* **YOUR INSTRUCTIONS**
Would you return the full listing exactly, with nothing altered?

* **SUPPLIED DATA**
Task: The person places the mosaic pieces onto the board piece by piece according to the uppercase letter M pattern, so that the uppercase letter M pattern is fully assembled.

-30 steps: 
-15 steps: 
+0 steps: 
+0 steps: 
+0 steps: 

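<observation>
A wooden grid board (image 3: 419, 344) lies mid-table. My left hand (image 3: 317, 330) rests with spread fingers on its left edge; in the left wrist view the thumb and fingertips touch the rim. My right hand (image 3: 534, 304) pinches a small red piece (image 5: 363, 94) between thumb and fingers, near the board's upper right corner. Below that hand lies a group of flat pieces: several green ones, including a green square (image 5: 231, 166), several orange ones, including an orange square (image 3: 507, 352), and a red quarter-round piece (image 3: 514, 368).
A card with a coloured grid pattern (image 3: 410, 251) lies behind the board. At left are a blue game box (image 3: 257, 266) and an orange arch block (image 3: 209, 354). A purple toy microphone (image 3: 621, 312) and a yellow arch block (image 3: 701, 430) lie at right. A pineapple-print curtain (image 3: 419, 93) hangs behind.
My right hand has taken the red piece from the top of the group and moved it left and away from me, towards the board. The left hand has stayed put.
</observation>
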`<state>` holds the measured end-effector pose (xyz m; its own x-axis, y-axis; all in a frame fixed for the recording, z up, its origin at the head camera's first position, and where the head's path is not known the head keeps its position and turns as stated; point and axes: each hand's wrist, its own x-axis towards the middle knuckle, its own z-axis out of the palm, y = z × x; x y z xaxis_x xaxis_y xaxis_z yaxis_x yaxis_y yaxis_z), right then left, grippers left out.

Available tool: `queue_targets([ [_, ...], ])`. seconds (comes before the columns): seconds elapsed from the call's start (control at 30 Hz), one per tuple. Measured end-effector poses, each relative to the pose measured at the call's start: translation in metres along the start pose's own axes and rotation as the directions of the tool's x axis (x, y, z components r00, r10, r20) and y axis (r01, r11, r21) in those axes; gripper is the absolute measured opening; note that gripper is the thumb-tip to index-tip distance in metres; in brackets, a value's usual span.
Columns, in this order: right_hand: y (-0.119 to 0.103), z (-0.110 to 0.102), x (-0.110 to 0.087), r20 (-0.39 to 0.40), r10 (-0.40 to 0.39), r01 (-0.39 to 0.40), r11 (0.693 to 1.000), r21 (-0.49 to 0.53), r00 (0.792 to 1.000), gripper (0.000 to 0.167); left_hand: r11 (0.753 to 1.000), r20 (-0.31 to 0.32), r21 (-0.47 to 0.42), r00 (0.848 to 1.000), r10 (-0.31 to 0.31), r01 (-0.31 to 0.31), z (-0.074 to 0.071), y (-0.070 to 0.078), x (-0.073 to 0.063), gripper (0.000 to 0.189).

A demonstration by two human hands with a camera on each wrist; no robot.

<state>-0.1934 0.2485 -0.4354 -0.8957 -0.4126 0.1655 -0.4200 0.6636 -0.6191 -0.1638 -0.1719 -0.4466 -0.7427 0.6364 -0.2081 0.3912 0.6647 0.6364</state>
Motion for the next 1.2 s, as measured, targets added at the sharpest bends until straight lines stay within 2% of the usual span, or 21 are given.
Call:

* **EXERCISE ANSWER**
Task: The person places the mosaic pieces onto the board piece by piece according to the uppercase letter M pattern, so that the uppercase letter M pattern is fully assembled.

-30 steps: 
-15 steps: 
+0 steps: 
+0 steps: 
+0 steps: 

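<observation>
A wooden grid board (image 3: 419, 344) lies mid-table. My left hand (image 3: 317, 330) rests with spread fingers on its left edge; in the left wrist view the thumb and fingertips touch the rim. My right hand (image 3: 534, 304) pinches a small red piece (image 5: 363, 94) between thumb and fingers, near the board's upper right corner. Below that hand lies a group of flat pieces: several green ones, including a green square (image 5: 231, 166), several orange ones, including an orange square (image 3: 507, 352), and a red quarter-round piece (image 3: 514, 368).
A card with a coloured grid pattern (image 3: 410, 251) lies behind the board. At left are a blue game box (image 3: 257, 266) and an orange arch block (image 3: 209, 354). A purple toy microphone (image 3: 621, 312) and a yellow arch block (image 3: 701, 430) lie at right. A pineapple-print curtain (image 3: 419, 93) hangs behind.
My right hand has taken the red piece from the top of the group and moved it left and away from me, towards the board. The left hand has stayed put.
</observation>
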`<state>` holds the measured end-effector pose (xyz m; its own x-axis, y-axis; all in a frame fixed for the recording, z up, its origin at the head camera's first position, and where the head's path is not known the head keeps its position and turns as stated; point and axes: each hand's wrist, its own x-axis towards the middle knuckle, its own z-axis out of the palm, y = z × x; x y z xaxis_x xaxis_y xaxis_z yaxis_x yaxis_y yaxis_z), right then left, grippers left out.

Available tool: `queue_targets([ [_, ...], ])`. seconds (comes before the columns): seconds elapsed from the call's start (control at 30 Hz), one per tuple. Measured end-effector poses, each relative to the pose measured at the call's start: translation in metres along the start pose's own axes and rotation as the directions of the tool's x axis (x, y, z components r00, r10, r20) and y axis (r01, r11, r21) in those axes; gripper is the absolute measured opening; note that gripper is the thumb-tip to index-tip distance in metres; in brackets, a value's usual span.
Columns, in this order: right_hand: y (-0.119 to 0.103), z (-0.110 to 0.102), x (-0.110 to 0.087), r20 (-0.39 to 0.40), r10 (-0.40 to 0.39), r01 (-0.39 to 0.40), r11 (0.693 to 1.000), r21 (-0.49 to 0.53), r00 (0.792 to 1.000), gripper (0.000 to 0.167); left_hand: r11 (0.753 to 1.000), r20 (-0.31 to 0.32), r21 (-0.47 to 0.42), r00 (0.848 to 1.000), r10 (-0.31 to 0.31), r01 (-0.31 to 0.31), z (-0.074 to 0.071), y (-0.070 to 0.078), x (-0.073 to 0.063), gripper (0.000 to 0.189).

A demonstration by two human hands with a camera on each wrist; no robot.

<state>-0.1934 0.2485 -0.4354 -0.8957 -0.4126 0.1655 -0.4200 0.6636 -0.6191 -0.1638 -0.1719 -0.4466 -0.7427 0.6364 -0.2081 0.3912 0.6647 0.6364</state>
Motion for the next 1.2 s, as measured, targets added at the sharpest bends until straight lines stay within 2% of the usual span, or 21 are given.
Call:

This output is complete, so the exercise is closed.